> **ACTION ITEM**: Below are some records. Return exactly the lines from the one with "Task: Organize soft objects" to the one with "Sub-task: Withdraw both", and nothing else.

> **Entries taken from a collection**:

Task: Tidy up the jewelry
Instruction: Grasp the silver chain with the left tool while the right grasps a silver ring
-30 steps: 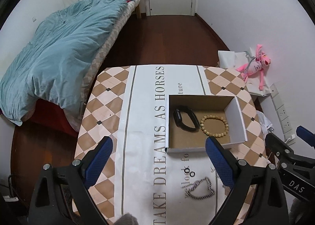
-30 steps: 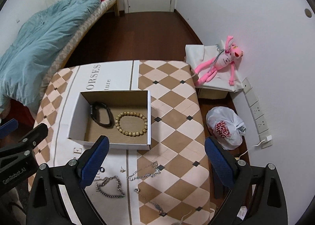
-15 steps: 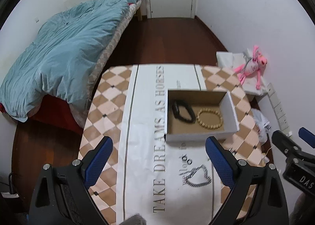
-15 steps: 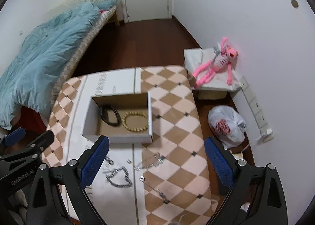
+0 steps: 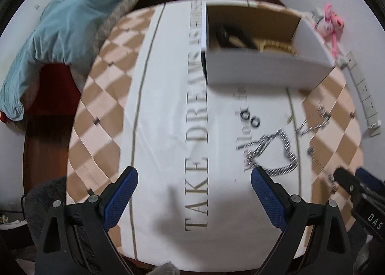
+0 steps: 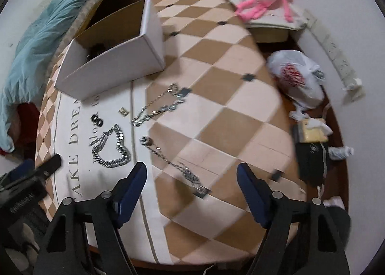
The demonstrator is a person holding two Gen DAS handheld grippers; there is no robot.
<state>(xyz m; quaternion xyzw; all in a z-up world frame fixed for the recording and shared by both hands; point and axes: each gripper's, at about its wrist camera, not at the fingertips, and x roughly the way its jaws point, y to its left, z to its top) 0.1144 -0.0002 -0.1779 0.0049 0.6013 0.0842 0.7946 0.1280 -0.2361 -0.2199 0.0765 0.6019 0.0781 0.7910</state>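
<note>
Both claws hang spread wide and empty above the table [image 6: 216, 111]. Ahead of the right claw [image 6: 191, 174] a thin chain [image 6: 178, 166] trails between its fingers; the chunky chain [image 6: 112, 148] lies just ahead-left. Beyond the left claw [image 5: 194, 180], to the right, stands the box [image 5: 267, 70].
</note>
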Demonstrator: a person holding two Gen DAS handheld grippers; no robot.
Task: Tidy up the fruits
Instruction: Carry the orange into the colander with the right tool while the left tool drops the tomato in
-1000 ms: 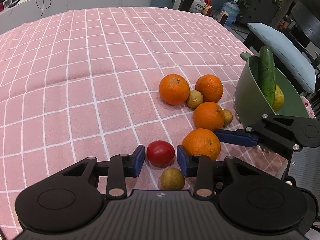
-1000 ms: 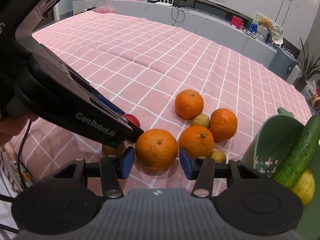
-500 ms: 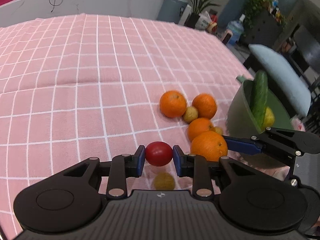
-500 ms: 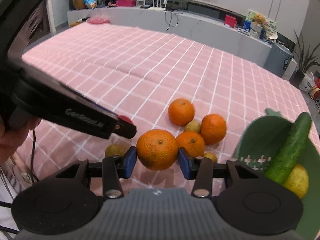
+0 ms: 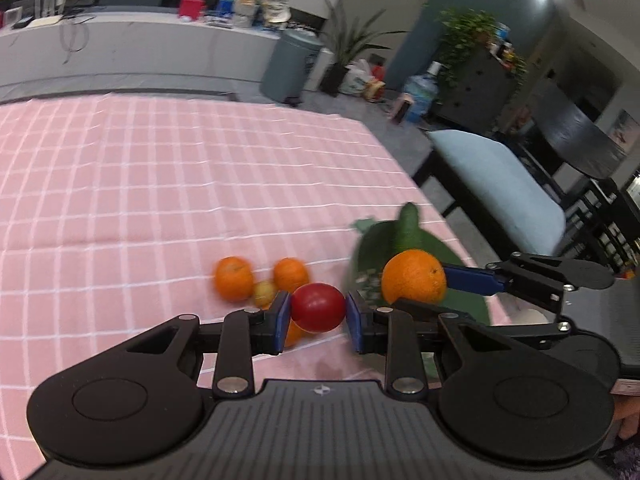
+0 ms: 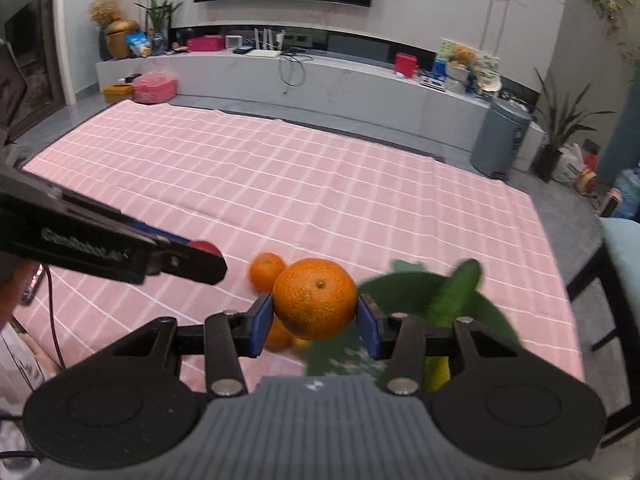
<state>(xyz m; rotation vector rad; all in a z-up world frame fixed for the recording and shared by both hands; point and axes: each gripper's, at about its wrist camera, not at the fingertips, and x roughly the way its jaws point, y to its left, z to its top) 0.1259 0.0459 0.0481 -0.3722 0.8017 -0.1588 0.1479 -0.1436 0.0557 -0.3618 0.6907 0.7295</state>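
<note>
My left gripper (image 5: 318, 318) is shut on a red tomato (image 5: 318, 306) and holds it above the pink checked tablecloth (image 5: 160, 184). My right gripper (image 6: 316, 322) is shut on a large orange (image 6: 315, 298), also raised; that orange shows in the left wrist view (image 5: 414, 282) in front of the green bowl (image 5: 376, 244). The green bowl (image 6: 492, 320) holds a cucumber (image 6: 456, 292) and a yellow fruit (image 6: 438, 372). Oranges (image 5: 234, 279) and a small yellowish fruit (image 5: 264, 294) lie on the cloth beyond the left fingers.
A chair with a light blue cushion (image 5: 500, 184) stands past the table's right edge. The left gripper's arm (image 6: 100, 244) reaches in from the left of the right wrist view. A grey bin (image 6: 500, 136) and a long counter (image 6: 280, 76) stand beyond the table.
Both grippers closed on their fruit, the left on the tomato and the right on the orange, and lifted them off the cloth. Both views now sit higher and tilt up.
</note>
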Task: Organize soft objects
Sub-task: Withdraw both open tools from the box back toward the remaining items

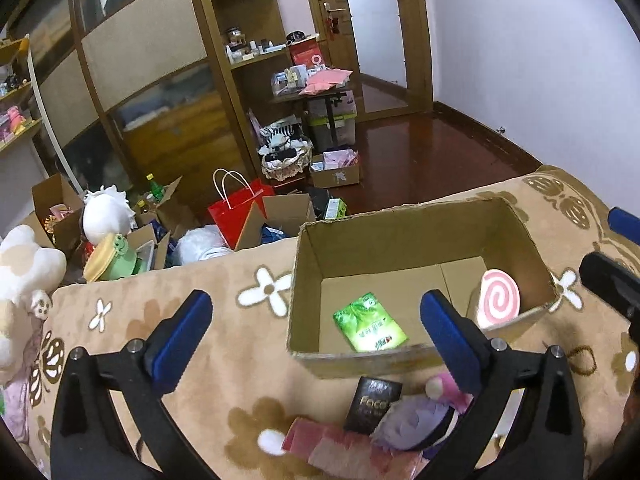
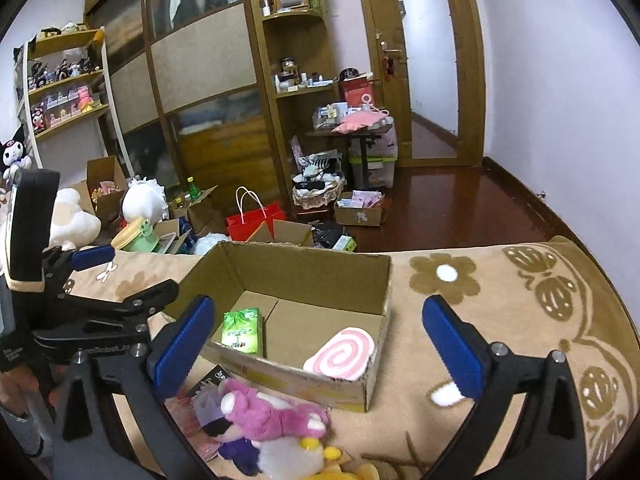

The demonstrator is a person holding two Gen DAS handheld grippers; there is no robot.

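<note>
Behind the work area, wooden wardrobes, cluttered shelves and floor boxes fill a bedroom; the working surface is a tan plush blanket with brown and white flower patterns [image 2: 500,320]. On it stands an open brown cardboard box [image 2: 376,384], which already holds a green plastic tissue pack [image 2: 240,330] at its nine o'clock side and a round pink-and-white swirl cushion [image 2: 340,354] leaning in the corner at about four o'clock.

Both tools hang empty. The left gripper [image 1: 316,340] has its blue pads spread wide with nothing between them, and the right gripper [image 2: 318,342] likewise stands wide apart.

The unsorted pile lies just outside the box's near wall, at six o'clock from it: a magenta plush bear [image 2: 264,408], a purple plush toy [image 2: 208,404], a white-and-yellow plush toy [image 2: 292,456], a black rectangular packet with pale lettering [image 1: 374,404] and a pink patterned soft packet [image 1: 336,448].

The step in hand looks like choosing the next item. The magenta bear seems the easiest, since it lies on top: bring the right tool down over its body, close on the bulk of it rather than a limb, and lift clear of the near wall before releasing. The left tool should keep off to nine o'clock so the two do not collide.
</note>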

> **SOLVED PROBLEM**:
Task: Organize soft objects
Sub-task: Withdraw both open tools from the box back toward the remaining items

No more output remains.